• Given records:
--- START ---
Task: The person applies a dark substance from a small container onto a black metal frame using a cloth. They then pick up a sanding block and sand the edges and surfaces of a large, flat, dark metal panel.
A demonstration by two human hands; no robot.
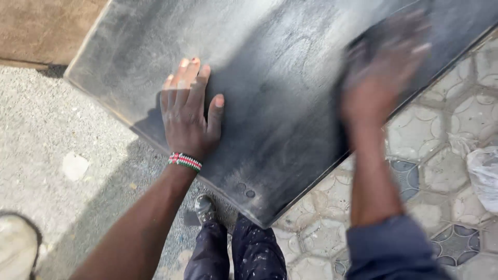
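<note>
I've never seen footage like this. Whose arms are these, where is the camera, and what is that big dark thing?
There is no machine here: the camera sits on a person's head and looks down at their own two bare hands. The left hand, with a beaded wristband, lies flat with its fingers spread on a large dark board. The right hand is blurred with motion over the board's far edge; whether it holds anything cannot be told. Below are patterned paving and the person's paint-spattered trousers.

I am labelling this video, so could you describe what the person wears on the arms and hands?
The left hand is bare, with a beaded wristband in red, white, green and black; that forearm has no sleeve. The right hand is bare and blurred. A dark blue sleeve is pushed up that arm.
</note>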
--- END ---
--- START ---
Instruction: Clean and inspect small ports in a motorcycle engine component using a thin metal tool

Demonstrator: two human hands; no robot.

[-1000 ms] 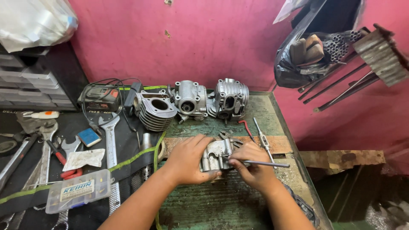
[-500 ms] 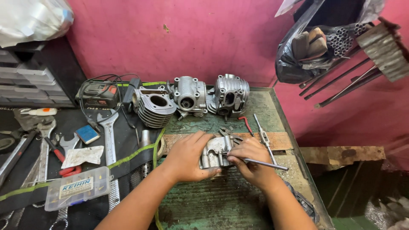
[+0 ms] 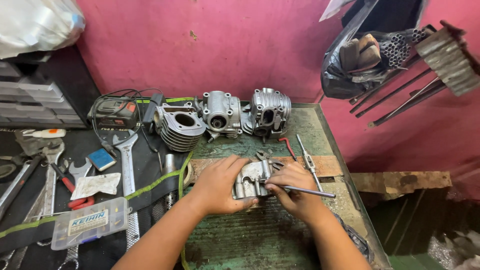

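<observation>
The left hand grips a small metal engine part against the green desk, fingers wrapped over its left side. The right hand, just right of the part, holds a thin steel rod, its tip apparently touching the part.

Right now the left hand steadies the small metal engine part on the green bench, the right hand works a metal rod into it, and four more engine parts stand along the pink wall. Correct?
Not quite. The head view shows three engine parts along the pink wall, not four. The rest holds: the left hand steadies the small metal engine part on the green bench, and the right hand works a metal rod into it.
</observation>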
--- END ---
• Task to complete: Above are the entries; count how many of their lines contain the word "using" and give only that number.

• Task output: 2